Chapter 1. Meet Apache Mahout

This chapter covers

  • What Apache Mahout is, and where it came from
  • A glimpse of recommender engines, clustering, and classification in the real world
  • Setting up Mahout

As you may have guessed from the title, this book is about putting a particular tool, Apache Mahout, to effective use in real life. It has three defining qualities.

First, Mahout is an open source machine learning library from Apache. The algorithms it implements fall under the broad umbrella of machine learning or collective intelligence. This can mean many things, but at the moment for Mahout it means primarily recommender engines (collaborative filtering), clustering, and classification.

It’s also scalable. Mahout aims to be the machine learning tool of choice when the collection of data to be processed is very large, perhaps far too large for a single machine. In its current incarnation, these scalable machine learning implementations in Mahout are written in Java, and some portions are built upon Apache’s Hadoop distributed computation project.

Finally, it’s a Java library. It doesn’t provide a user interface, a prepackaged server, or an installer. It’s a framework of tools intended to be used and adapted by developers.

To set the stage, this chapter will take a brief look at the sorts of machine learning that Mahout can help you perform on your data—using recommender engines, clustering, and classification—by looking at some familiar real-world instances.

In preparation for hands-on interaction with Mahout throughout the book, you’ll also step through some necessary setup and installation.

1.1. Mahout’s story

First, some background on Mahout itself is in order. You may be wondering how to pronounce Mahout: in the way it’s commonly Anglicized, it should rhyme with trout. It’s a Hindi word that refers to an elephant driver, and to explain that one, here’s a little history.

Mahout began life in 2008 as a subproject of Apache’s Lucene project, which provides the well-known open source search engine of the same name.

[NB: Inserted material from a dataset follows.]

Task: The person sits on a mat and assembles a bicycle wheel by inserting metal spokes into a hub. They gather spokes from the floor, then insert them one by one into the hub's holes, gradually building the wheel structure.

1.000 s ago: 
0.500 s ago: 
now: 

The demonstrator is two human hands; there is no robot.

Lucene provides advanced implementations of search, text mining, and information-retrieval techniques. In the universe of computer science, these concepts are adjacent to machine learning techniques like clustering and, to an extent, classification. As a result, some of the work of the Lucene committers that fell more into these machine learning areas was spun off into its own subproject. Soon after, Mahout absorbed the Taste open source collaborative filtering project.

Figure 1.1 shows some of Mahout’s lineage within the Apache Software Foundation. As of April 2010, Mahout became a top-level Apache project in its own right, and got a brand-new elephant rider logo to boot.

No. 1

Figure 1.1. Apache Mahout and its related projects within the Apache Software Foundation

Much of Mahout’s work has been not only implementing these algorithms conventionally, in an efficient and scalable way, but also converting some of these algorithms to work at scale on top of Hadoop. Hadoop’s mascot is an elephant, which at last explains the project name!

Mahout incubates a number of techniques and algorithms, many still in development or in an experimental phase (https://cwiki.apache.org/confluence/display/MAHOUT/Algorithms). At this early stage in the project’s life, three core themes are evident: recommender engines (collaborative filtering), clustering, and classification. This is by no means all that exists within Mahout, but they are the most prominent and mature themes at the time of writing. These, therefore, are the focus of this book.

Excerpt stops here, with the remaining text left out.